#### What the task asks
The answer must be an exact copy of the lines from the one containing "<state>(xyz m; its" through the final line of the material, both included, and nothing else.

#### Dataset section
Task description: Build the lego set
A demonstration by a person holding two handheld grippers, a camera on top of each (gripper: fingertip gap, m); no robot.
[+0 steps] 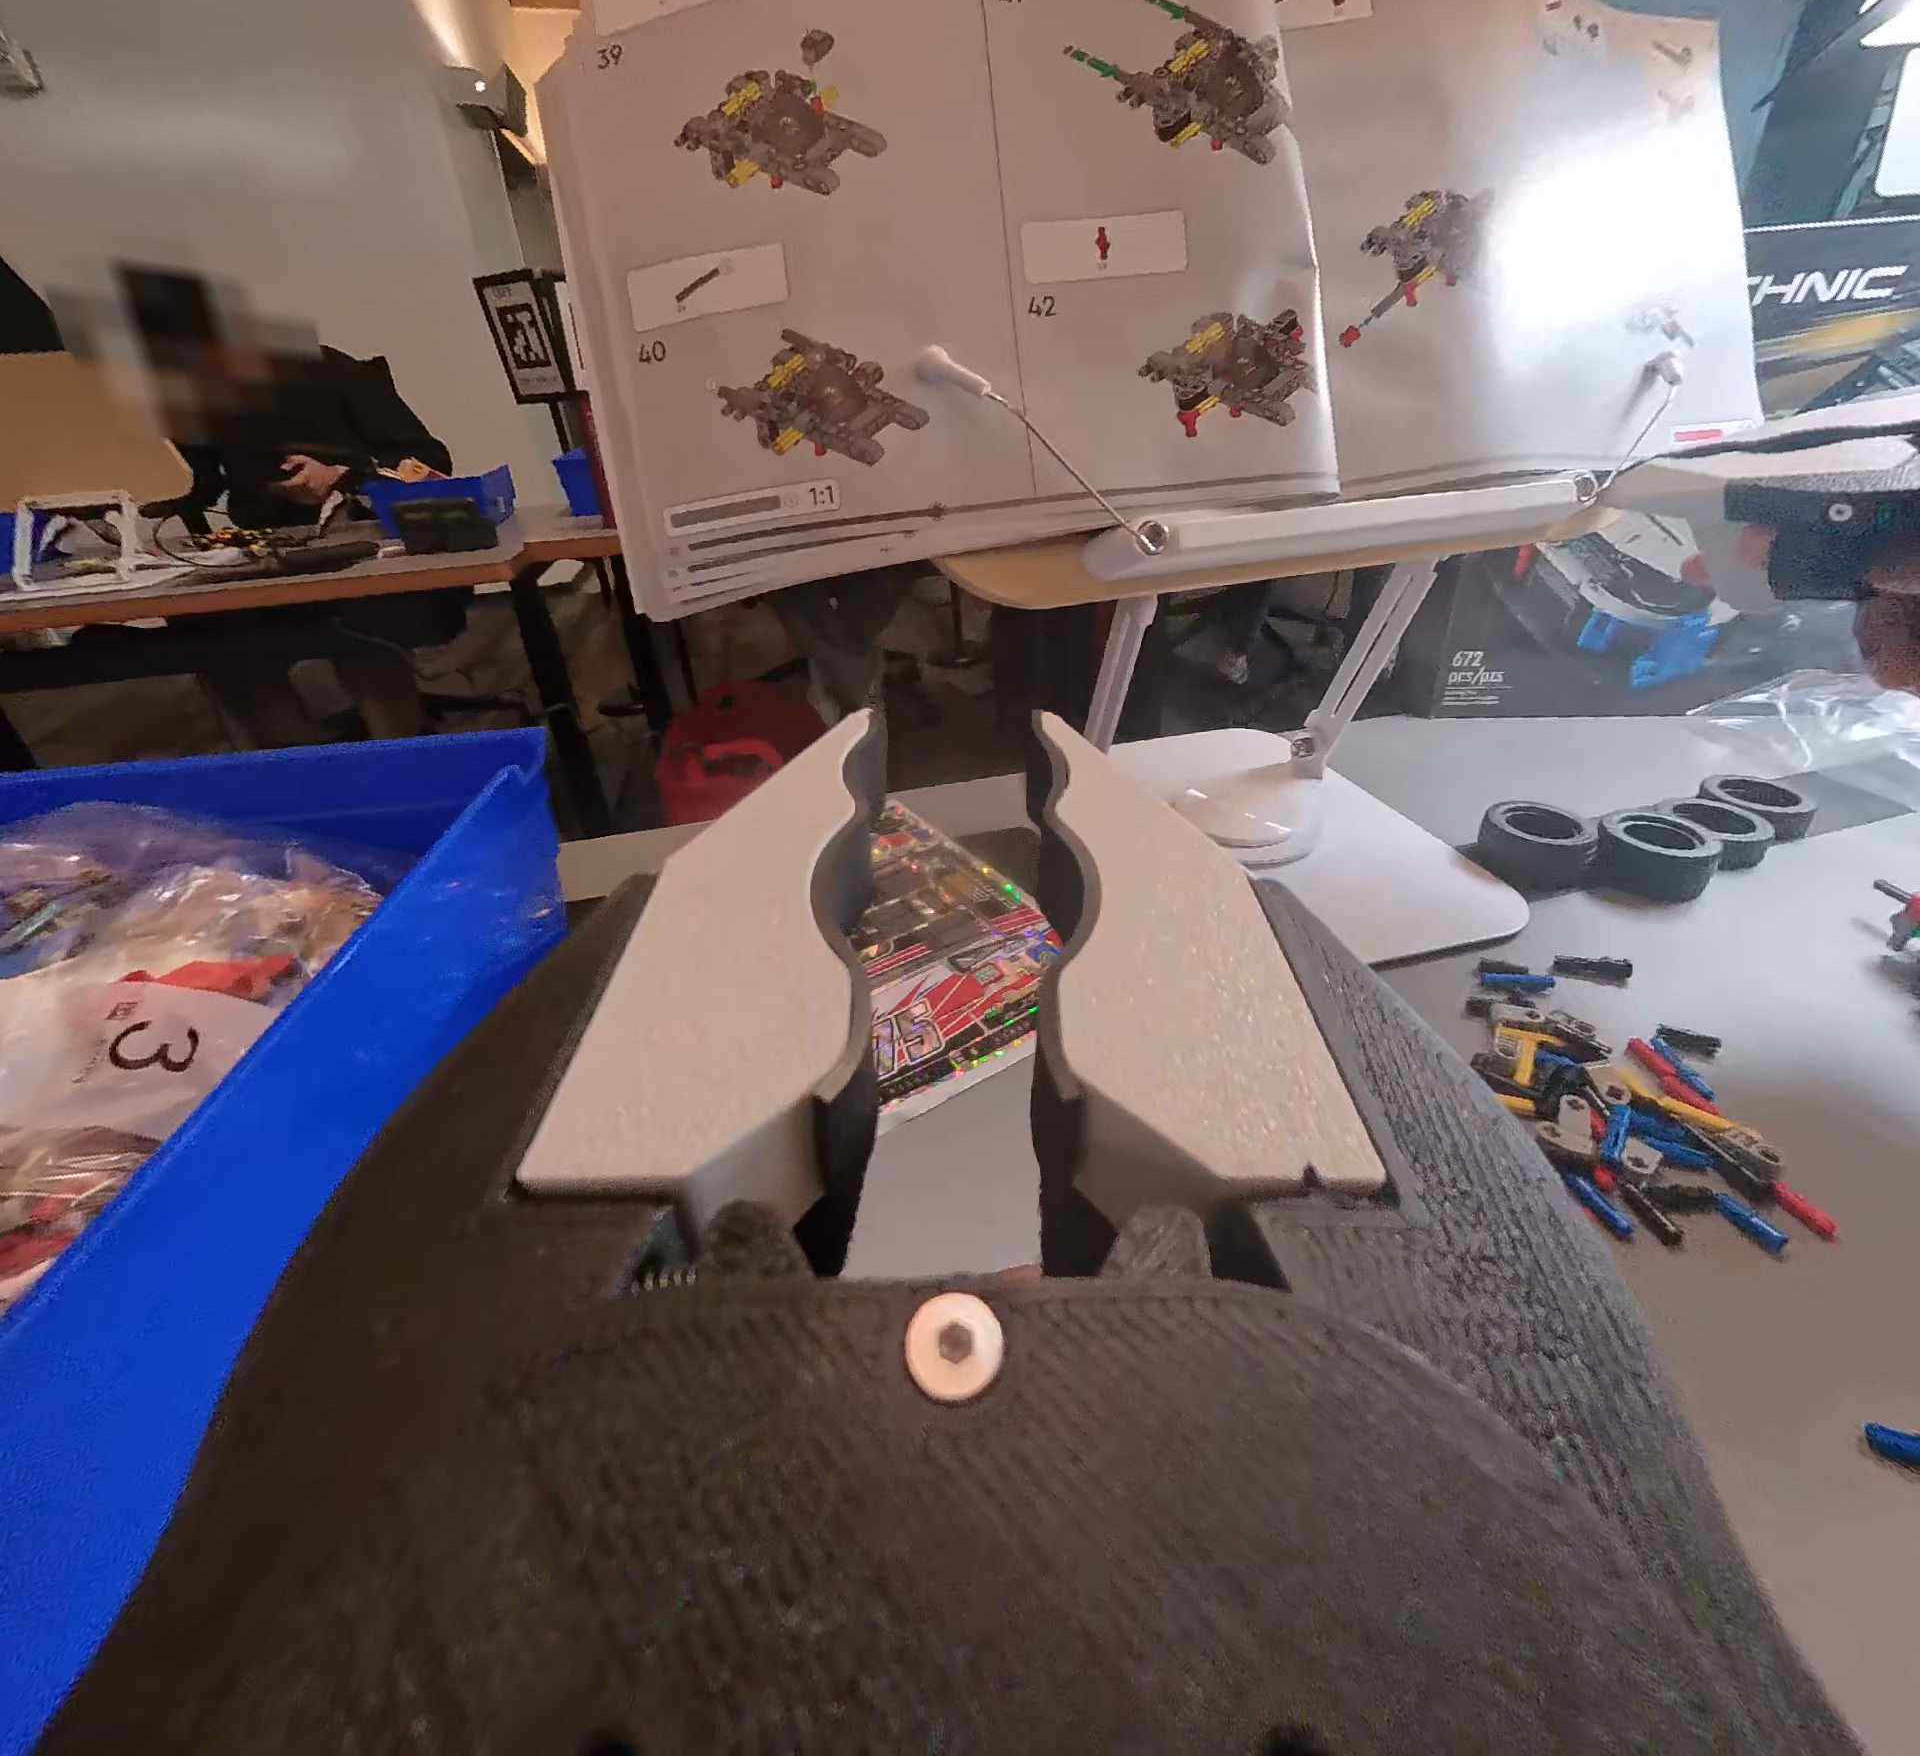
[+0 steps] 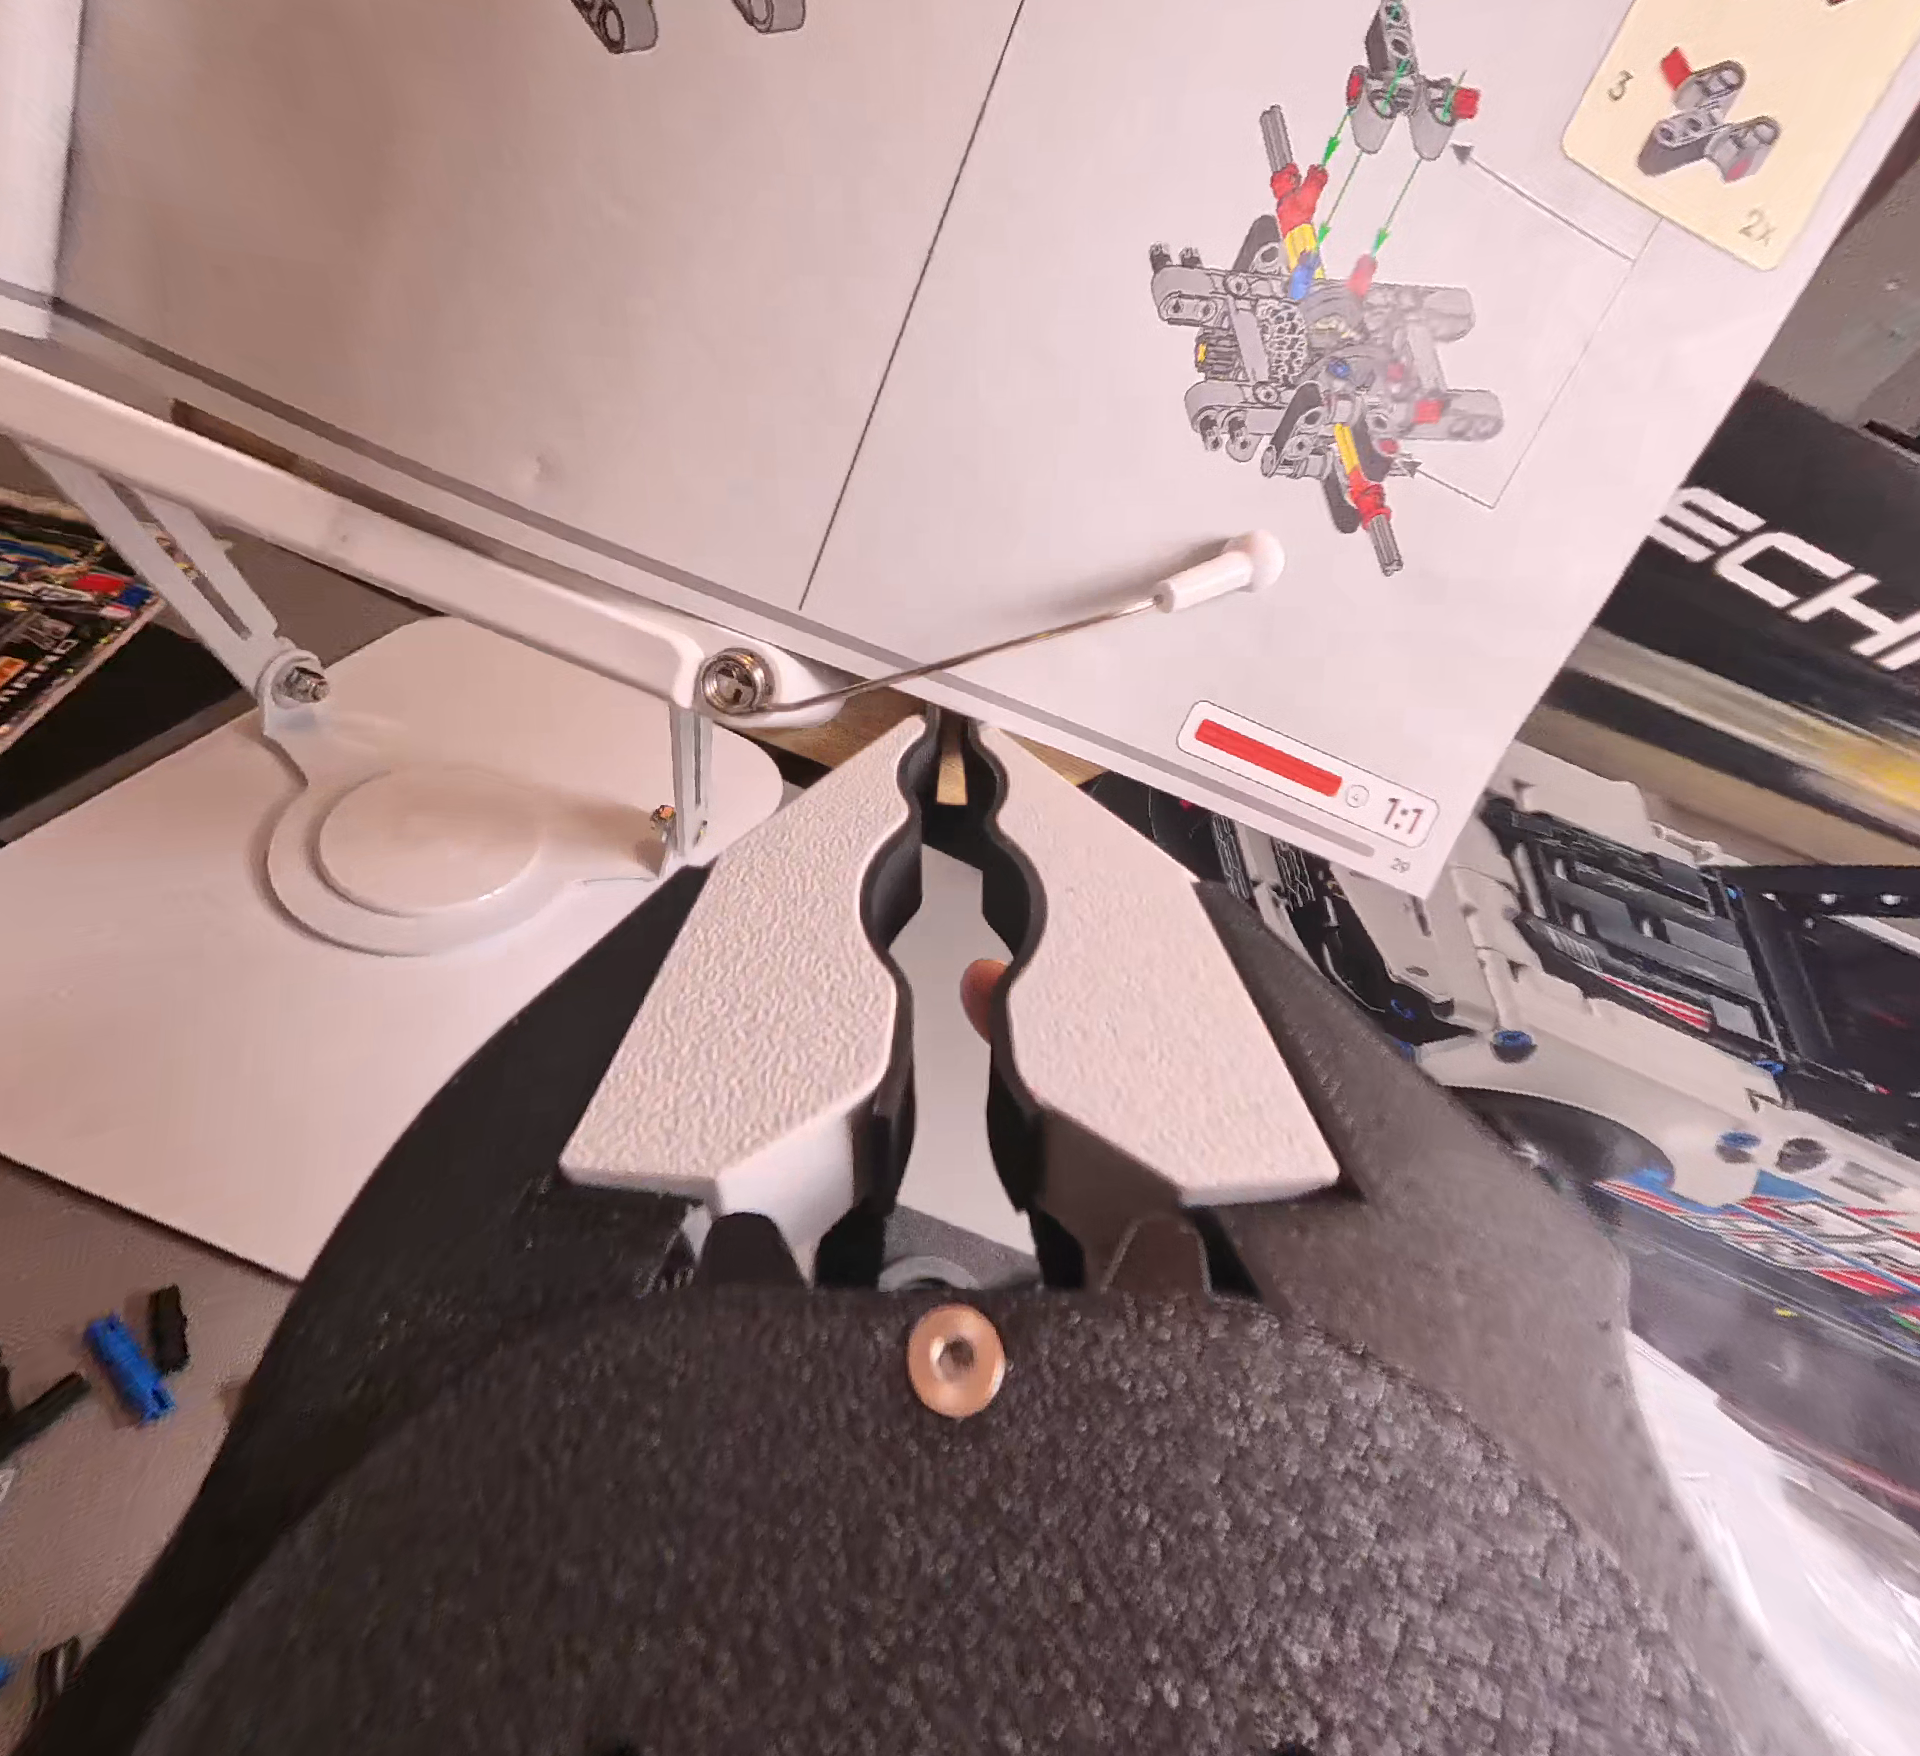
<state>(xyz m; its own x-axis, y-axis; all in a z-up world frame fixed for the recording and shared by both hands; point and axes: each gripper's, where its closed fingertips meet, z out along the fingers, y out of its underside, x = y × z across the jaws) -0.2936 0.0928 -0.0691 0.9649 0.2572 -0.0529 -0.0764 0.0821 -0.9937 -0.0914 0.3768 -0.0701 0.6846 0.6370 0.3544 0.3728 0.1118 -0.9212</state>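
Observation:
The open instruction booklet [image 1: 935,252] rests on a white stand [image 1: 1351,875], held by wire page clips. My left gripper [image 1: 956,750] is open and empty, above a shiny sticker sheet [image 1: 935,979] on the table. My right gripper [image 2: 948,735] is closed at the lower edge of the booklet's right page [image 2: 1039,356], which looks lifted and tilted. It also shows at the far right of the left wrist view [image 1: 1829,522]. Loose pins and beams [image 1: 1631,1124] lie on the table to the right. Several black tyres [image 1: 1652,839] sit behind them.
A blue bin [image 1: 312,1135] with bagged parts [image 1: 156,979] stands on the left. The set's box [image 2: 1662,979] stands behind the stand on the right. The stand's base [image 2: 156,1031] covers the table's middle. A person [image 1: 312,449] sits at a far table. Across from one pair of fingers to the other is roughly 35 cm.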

#### Response to this task
<state>(xyz m; its own x-axis, y-axis; all in a z-up world frame fixed for the recording and shared by both hands; point and axes: each gripper's, where its closed fingertips meet, z out along the fingers, y out of its underside, x = y × z across the jaws) -0.2936 0.0928 -0.0691 0.9649 0.2572 -0.0529 -0.0764 0.0821 -0.9937 -0.0914 0.3768 -0.0701 0.6846 0.6370 0.3544 0.3728 0.1118 -0.9212</state>
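Observation:
The open instruction booklet [image 1: 935,252] rests on a white stand [image 1: 1351,875], held by wire page clips. My left gripper [image 1: 956,750] is open and empty, above a shiny sticker sheet [image 1: 935,979] on the table. My right gripper [image 2: 948,735] is closed at the lower edge of the booklet's right page [image 2: 1039,356], which looks lifted and tilted. It also shows at the far right of the left wrist view [image 1: 1829,522]. Loose pins and beams [image 1: 1631,1124] lie on the table to the right. Several black tyres [image 1: 1652,839] sit behind them.
A blue bin [image 1: 312,1135] with bagged parts [image 1: 156,979] stands on the left. The set's box [image 2: 1662,979] stands behind the stand on the right. The stand's base [image 2: 156,1031] covers the table's middle. A person [image 1: 312,449] sits at a far table. Across from one pair of fingers to the other is roughly 35 cm.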

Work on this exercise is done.